Micronuclei have been shown to generate an immune response via the cyclic GMP‐AMP synthase (cGAS)/stimulator of interferon genes (STING) pathway (36, 48). cGAS binds dsDNA in micronuclei due to leaky nuclear envelopes. Consistent with misaligned and lagging chromosomes resulting in higher levels of micronuclei than misaligned chromosomes, Mps1 inhibition produced higher rates of cGAS positive cells than CENP-E inhibition (Fig. 4E and F). cGAS activation by dsDNA triggers synthesis of the secondary messenger 2′3′-cyclic guanosine monophosphate–adenosine monophosphate (cGAMP), which binds STING to activate an immune response (49, 50). Consistent with lagging and bridge chromosomes eliciting a heightened cGAS response relative to misaligned chromosomes, Mps1 inhibited cells showed higher levels of cGAMP than CENP-E inhibited cells (Fig. 4G, left). Isogenic cells in which CRISPR/Cas9 had been used to knock out cGAS (51) showed minimal cGAMP, confirming the specificity of the cGAMP response (Fig. 4G, right).

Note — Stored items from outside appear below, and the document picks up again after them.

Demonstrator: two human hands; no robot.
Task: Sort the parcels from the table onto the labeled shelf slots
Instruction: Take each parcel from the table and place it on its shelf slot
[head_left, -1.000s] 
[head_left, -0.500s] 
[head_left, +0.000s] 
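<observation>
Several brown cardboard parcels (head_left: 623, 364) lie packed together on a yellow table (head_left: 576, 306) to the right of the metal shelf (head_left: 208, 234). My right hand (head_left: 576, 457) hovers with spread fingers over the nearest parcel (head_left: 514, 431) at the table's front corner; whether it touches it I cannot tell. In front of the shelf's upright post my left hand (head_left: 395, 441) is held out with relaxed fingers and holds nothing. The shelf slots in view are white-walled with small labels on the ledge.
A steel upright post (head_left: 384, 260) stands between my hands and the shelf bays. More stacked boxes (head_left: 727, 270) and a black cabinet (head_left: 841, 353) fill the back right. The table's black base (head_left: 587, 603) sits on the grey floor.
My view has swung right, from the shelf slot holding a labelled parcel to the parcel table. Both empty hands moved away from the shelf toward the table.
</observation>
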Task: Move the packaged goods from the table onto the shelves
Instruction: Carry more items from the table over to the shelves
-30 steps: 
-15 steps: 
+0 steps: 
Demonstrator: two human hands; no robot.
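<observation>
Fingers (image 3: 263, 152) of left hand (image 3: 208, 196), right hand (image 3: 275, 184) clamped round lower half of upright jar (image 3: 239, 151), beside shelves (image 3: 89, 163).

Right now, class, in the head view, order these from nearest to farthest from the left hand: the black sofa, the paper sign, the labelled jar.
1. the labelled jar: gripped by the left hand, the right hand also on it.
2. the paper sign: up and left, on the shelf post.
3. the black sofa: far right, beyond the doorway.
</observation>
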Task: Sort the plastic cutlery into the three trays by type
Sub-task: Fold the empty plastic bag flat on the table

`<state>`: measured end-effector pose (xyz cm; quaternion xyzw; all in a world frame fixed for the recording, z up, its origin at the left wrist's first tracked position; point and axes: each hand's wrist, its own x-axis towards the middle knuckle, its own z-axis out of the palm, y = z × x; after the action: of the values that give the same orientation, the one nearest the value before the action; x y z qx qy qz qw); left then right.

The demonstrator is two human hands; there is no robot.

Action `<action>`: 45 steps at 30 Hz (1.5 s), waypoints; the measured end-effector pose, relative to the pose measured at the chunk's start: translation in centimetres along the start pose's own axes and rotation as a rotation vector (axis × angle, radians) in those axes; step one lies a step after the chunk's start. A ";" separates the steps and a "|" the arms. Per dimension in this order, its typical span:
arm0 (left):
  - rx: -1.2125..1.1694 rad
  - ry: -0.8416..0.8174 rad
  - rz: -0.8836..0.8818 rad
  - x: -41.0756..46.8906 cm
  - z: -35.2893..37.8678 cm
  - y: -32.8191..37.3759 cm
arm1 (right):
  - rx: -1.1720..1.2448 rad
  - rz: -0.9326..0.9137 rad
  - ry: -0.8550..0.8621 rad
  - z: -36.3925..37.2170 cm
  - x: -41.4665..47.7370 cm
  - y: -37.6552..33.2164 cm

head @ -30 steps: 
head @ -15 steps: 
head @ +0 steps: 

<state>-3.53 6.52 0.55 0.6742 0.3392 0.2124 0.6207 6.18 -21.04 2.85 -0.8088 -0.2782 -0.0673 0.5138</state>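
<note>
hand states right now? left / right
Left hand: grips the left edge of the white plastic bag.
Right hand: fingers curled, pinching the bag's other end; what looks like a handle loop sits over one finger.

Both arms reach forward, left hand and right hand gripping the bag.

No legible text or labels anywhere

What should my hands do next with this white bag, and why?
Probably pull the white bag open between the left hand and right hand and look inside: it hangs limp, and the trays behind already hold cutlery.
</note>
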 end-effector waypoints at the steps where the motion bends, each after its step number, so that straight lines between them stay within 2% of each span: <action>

Experimental induction of CIN has been reported to induce an immune response (52, 53), though sequencing of human tumors has associated CIN with immune evasion (54, 55). To determine whether CIN positively or negatively correlated with immune infiltration in breast cancer, we assessed 58 primary tumor samples in our breast tissue microarray for stromal tumor-infiltrating lymphocytes (sTIL) and correlated with CIN as assessed by six chromosome FISH. Interestingly, higher CIN tumors were significantly enriched for sTILs (Fig. 4H and I). This is apparently driven by lagging chromosomes and chromosome bridges, as these defects were primarily associated with high sTIL enrichment while misaligned chromosomes associated with low sTIL infiltration (Fig. 4J). These results suggest that specific mitotic defects can have differential postmitotic effects on the innate immune response, and link CIN caused by lagging and bridge chromosomes to immune activation.
Misaligned Chromosomes Persist at Anaphase Onset and Provide the Primary Cause of CIN in Breast Cancer Cells
To directly assess whether mitotic errors, including misaligned chromosomes, correct during division, we acquired patient-derived organoids (PDO) from primary breast cancers. Similar to primary and metastatic breast cancer, misaligned chromosomes were the most common defect identified in PDOs, followed by lagging and bridge chromosomes, while multipolar spindles were the least frequent (Supplementary Fig. S4). Despite extensive efforts, we were unable to use timelapse analysis to image a sufficient number of mitotic cells in PDOs for quantitative analysis. We therefore turned to breast cancer cell lines. Quantification of estrogen receptor–positive (MCF7 and T47D) and triple-negative (Cal51 and MDA-MB-231) breast cancer cell lines as well as nontransformed MCF10A breast cells revealed that, as in primary and metastatic breast cancer, chromosome alignment defects in cells with a clearly established metaphase plate were the most common mitotic defect in the majority of breast cancer cell lines assessed (Fig. 5A–C).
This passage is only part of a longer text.